[Stored records]
--- START ---
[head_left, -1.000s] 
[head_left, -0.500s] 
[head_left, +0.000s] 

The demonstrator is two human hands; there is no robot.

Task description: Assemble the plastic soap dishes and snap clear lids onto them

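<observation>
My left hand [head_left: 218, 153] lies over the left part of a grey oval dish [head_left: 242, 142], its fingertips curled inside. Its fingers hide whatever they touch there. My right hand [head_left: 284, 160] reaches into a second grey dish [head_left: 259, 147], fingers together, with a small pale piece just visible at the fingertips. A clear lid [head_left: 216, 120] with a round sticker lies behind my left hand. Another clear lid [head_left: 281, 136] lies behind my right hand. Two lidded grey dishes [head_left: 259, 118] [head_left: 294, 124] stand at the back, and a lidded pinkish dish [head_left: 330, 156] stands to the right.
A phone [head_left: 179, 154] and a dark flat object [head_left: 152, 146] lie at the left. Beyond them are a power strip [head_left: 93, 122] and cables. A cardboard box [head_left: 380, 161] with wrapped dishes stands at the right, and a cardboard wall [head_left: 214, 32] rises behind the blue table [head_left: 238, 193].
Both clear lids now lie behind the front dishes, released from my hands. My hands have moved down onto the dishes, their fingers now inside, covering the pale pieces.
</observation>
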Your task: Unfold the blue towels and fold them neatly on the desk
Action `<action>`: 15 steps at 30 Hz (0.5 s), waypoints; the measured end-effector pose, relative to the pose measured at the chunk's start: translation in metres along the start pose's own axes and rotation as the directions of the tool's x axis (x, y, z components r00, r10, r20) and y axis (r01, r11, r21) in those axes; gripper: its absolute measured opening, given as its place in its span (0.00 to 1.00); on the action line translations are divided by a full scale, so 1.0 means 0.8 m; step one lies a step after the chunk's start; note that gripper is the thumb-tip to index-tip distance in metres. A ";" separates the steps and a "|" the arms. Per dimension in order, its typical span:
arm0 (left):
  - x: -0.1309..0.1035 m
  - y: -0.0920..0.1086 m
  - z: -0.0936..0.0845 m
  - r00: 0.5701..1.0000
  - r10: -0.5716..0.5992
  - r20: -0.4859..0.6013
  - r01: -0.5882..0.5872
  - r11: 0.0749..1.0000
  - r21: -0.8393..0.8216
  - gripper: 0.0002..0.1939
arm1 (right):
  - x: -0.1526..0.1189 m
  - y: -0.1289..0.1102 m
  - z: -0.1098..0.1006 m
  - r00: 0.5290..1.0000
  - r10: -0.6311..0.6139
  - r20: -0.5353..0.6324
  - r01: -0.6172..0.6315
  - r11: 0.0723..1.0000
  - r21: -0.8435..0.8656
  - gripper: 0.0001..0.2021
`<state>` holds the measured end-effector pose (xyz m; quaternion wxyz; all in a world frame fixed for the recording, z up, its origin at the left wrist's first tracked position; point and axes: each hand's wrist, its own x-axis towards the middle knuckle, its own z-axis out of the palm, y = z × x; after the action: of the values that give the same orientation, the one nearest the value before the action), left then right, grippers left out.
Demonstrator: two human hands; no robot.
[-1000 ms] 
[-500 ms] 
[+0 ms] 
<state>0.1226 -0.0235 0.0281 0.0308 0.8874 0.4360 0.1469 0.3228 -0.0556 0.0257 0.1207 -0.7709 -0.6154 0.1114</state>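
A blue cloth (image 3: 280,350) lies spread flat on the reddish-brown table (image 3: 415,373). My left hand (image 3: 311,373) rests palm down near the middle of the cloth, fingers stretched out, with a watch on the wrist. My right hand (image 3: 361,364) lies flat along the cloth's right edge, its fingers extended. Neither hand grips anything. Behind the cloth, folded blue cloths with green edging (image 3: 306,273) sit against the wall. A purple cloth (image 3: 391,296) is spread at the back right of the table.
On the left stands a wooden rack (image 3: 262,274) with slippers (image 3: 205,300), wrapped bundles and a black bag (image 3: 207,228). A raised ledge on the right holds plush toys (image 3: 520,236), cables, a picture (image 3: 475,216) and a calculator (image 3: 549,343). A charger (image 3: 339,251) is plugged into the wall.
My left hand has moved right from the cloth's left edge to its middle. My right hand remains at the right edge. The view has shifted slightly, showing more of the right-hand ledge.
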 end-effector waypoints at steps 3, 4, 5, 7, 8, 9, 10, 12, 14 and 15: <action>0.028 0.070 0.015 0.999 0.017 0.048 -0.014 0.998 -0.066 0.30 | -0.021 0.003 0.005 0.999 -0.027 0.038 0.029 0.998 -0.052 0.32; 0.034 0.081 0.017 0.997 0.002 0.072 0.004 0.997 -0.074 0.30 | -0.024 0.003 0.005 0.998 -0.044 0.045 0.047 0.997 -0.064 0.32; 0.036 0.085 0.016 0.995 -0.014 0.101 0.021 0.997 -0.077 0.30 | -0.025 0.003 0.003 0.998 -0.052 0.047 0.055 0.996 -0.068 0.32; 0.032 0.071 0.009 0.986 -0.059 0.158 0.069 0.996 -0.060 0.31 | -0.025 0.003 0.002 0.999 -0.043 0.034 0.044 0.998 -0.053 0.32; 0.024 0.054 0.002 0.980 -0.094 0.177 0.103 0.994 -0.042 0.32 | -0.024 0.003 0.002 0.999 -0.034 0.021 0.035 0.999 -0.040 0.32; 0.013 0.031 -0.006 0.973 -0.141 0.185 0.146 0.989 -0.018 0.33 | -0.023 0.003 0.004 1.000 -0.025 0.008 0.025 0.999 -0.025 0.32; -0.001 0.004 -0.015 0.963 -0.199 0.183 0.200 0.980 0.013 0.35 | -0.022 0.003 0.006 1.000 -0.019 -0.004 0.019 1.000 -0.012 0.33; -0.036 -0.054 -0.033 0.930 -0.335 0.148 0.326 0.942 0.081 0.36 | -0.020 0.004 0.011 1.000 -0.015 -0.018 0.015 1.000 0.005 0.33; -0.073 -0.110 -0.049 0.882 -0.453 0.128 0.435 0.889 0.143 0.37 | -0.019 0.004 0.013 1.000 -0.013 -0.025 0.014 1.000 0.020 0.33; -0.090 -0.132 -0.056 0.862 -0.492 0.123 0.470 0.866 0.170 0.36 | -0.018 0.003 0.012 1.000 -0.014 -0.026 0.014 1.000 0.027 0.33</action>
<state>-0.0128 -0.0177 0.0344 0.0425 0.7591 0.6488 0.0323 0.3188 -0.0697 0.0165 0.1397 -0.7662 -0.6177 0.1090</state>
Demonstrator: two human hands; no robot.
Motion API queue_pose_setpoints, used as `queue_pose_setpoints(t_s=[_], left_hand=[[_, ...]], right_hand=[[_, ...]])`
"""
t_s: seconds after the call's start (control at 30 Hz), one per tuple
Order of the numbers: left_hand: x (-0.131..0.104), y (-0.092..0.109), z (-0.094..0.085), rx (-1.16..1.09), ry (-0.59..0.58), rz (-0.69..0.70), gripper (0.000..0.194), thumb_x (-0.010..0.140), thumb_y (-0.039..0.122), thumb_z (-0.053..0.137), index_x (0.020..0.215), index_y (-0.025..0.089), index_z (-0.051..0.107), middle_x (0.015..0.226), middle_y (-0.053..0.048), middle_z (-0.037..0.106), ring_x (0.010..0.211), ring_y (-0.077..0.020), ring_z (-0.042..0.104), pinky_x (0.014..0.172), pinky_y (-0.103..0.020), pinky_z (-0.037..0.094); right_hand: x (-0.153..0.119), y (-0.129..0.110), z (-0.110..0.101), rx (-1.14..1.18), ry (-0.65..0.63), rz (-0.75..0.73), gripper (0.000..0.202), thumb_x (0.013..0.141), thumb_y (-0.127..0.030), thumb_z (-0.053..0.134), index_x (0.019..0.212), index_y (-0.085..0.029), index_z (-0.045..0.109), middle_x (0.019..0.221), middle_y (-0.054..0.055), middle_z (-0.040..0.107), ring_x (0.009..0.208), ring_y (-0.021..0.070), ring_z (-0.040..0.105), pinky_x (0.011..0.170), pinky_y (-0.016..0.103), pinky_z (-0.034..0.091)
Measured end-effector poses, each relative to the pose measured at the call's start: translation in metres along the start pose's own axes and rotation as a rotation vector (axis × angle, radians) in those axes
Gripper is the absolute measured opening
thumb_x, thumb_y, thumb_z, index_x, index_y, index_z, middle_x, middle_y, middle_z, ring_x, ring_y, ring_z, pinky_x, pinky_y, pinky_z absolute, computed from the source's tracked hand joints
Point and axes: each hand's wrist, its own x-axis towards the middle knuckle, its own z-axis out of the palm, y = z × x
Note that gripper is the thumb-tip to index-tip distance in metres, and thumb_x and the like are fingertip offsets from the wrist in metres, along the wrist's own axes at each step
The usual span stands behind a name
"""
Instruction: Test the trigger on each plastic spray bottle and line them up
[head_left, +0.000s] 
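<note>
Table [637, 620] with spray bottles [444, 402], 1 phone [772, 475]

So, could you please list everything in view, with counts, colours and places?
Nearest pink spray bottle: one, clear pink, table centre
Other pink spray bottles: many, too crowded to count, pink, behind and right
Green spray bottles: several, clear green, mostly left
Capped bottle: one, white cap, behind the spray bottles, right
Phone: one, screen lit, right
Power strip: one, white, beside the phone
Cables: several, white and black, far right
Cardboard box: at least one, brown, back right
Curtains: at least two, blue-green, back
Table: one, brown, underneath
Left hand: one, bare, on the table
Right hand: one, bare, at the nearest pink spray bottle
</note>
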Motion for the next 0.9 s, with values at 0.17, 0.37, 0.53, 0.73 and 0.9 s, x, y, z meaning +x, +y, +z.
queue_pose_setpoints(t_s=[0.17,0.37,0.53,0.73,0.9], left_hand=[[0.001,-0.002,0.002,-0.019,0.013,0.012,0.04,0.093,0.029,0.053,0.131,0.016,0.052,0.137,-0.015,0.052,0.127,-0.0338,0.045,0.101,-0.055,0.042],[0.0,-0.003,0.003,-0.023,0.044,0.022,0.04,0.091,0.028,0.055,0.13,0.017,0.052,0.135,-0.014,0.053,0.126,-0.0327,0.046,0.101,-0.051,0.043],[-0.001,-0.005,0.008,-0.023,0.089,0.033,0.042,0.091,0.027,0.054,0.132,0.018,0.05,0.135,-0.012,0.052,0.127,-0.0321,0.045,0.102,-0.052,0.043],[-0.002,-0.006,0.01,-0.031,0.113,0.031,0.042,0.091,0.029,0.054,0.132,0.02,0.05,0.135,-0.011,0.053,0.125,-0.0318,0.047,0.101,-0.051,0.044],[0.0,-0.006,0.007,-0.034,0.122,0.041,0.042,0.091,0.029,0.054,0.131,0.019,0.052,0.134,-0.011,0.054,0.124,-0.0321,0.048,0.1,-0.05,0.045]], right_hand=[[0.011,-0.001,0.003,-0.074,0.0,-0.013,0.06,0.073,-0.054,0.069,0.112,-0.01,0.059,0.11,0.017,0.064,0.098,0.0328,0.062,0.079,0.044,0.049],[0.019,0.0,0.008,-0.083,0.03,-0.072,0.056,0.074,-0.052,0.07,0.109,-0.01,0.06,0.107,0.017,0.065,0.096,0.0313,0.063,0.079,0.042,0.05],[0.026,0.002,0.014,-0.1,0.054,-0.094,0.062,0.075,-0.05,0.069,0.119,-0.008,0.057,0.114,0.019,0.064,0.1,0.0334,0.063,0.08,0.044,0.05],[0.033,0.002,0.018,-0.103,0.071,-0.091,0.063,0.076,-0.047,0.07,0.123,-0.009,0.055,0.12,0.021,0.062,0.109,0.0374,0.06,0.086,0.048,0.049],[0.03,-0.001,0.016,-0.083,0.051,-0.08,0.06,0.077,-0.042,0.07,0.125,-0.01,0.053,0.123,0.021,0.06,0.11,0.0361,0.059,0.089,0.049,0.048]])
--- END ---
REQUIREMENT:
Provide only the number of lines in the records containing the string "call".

RESULT:
2